So Long, McDonald’s Monthly Misery Watch. It’s Been Real.

Shed a tear.

Photo by Chris McGrath/Getty Images

Dear McDonald’s,

It’s been a lovely run. Every 30 or so days, you’ve shared your monthly same-store sales figures, and every 30 days or so, we’ve dutifully compiled the numbers into charts to follow their rise and fall (mostly fall). We watched in December as comps in the United States peeked into positive territory for the first time in 13 months and even stayed there through January, before toppling 4 percent in February. We stood by in June as global comps dropped 0.3 percent to mark a year of consecutive declines.
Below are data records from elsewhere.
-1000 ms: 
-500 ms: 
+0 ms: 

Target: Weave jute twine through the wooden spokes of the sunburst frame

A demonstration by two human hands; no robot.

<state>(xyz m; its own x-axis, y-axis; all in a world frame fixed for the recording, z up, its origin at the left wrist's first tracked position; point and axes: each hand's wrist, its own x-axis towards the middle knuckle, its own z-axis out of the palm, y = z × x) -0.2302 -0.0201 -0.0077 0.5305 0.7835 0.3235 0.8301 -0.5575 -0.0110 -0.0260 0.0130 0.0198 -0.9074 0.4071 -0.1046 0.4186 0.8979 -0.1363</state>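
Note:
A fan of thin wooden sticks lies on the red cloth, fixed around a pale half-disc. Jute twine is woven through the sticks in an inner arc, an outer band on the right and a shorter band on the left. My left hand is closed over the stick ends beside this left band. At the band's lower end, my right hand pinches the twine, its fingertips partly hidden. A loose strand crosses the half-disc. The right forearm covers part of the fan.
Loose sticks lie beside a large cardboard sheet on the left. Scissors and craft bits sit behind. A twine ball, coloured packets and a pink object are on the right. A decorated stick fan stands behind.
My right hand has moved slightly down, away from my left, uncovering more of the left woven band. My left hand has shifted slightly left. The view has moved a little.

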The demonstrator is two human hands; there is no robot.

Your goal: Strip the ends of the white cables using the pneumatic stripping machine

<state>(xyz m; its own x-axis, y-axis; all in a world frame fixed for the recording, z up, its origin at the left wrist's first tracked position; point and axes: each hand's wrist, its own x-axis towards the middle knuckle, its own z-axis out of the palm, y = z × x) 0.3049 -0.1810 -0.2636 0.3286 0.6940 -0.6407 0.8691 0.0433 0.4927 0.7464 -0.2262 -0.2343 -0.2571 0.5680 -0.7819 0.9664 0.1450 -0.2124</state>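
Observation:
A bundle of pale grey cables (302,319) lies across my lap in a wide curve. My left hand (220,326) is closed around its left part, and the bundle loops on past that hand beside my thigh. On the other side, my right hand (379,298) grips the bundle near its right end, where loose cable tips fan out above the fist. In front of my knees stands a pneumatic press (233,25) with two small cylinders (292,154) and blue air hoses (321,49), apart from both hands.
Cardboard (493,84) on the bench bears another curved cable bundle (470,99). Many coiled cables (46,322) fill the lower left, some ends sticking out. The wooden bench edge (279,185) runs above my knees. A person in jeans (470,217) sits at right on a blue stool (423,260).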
But in late May you told us that these rendezvous would have to end. So here we are, on the day of your second-quarter earnings report, to observe the last installment of the Monthly Misery Watch. Once again, you disappointed. U.S. comps down 1.7 percent in June. Global comps off 1.3 percent. Here’s one last chart, for old time’s sake:

Data from McDonald’s. Chart by Alison Griswold.

Sure, we know that this is what’s right for you. Your CEO, Steve Easterbrook, will get some breathing room to focus on long-term improvement instead of monthly flirtations with investors. Now that you’ve ceased an out-of-date financial reporting practice (one that Walmart gave up six years ago), maybe you’ll succeed in becoming a “modern, progressive burger company.” Maybe you’ll finally get all-day breakfast off the ground in the U.S. nationwide (as the Wall Street Journal reported could happen by October), delighting diners with near-constant access to the Egg McMuffin. Maybe you’ll even stop trying stunts like “Pay With Lovin’ .”

Still, what’s best for you is tough for us. When August rolls around, we’ll wonder how your same-store sales fared in July, and in September how they did in August. And we’ve finally accepted this is really happening. When we were still in denial in late May, we consulted a top accounting firm, which assured us that companies aren’t required to provide their same-store sales on a monthly basis. Yes, we’ll still get some comps information in the quarterly reports, but let’s be honest—that’s just a third as fun.

What we’re trying to say is, we understand why your same-store sales are leaving us, but we’re still sad to see them go. We hope you’ll change your mind, but recognize that you probably won’t. We’ll look forward to seeing what you include next earnings cycle, in three months. Until then, it’s been real.